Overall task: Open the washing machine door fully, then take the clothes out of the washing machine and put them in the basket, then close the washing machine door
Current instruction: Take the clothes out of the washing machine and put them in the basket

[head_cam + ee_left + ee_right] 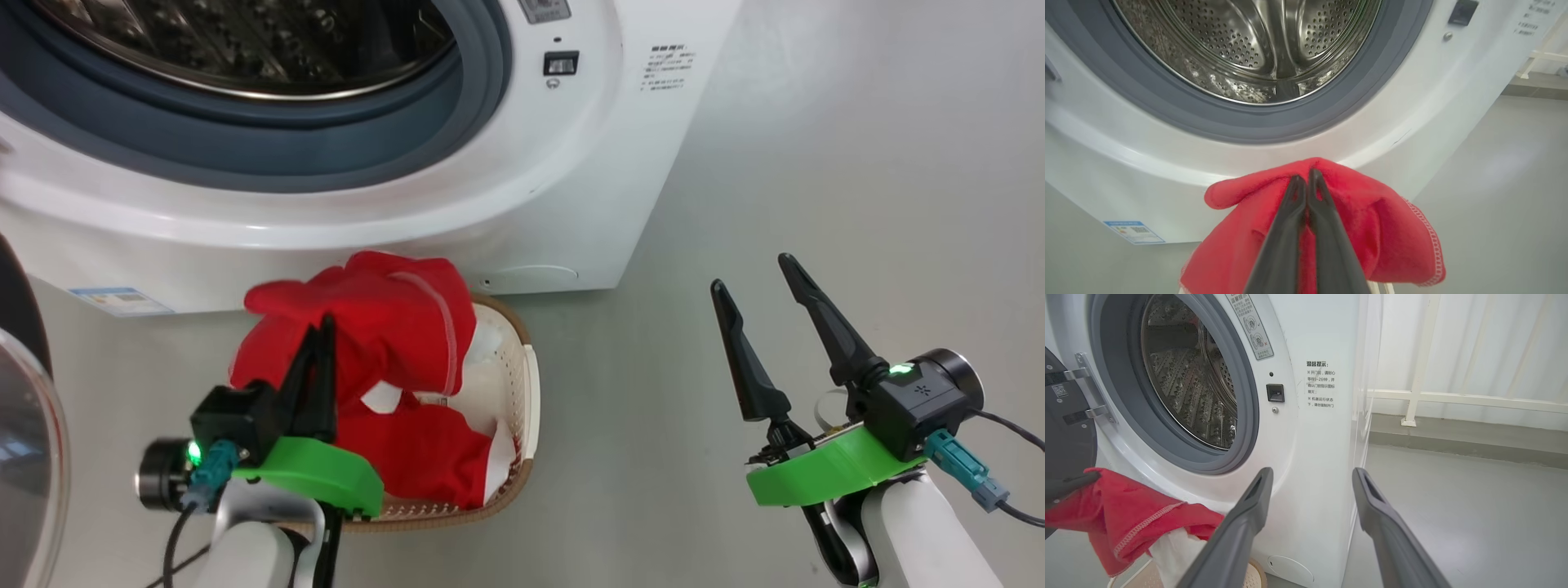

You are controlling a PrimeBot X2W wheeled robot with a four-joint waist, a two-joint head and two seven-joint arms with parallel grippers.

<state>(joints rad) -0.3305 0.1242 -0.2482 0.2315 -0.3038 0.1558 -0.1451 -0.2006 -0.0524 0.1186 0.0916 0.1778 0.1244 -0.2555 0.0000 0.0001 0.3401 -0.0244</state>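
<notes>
Over the basket (531, 384), left end effector (321, 327) is clamping clothes (392, 318) — best lowering before release; right end effector (751, 273) is gaping.

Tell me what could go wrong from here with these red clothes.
The bright red fabric clothes, pinched by the shut left gripper, bulge past the far rim of the small cream perforated plastic basket; released here, part may drape outside. The round glass-windowed door stands close beside that arm; a swing could bump it.

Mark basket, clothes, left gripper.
basket (516, 384), head view, perforated right wall.
clothes (392, 310), head view, top of the red heap.
left gripper (322, 327), head view, between its shut fingertips, pinching the clothes.
</notes>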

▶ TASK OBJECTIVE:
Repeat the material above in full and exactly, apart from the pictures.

▶ EXERCISE RESPONSE:
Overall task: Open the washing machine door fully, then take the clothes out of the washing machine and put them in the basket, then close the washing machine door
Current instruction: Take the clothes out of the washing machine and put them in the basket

[head_cam + ee_left + ee_right] 

You are controlling a PrimeBot X2W wheeled robot with a four-joint waist, a two-joint head and two seven-joint arms with parallel grippers.

<state>(joints rad) -0.3305 0.1242 -0.2482 0.2315 -0.3038 0.1558 -0.1451 -0.2006 -0.0524 0.1186 0.0916 0.1778 0.1244 -0.2555 0.0000 0.0001 0.3401 -0.0244</state>
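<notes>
Over the basket (531, 384), left end effector (321, 327) is clamping clothes (392, 318) — best lowering before release; right end effector (751, 273) is gaping.

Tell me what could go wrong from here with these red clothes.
The bright red fabric clothes, pinched by the shut left gripper, bulge past the far rim of the small cream perforated plastic basket; released here, part may drape outside. The round glass-windowed door stands close beside that arm; a swing could bump it.

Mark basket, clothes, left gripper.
basket (516, 384), head view, perforated right wall.
clothes (392, 310), head view, top of the red heap.
left gripper (322, 327), head view, between its shut fingertips, pinching the clothes.
</notes>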

The answer has been written out completely.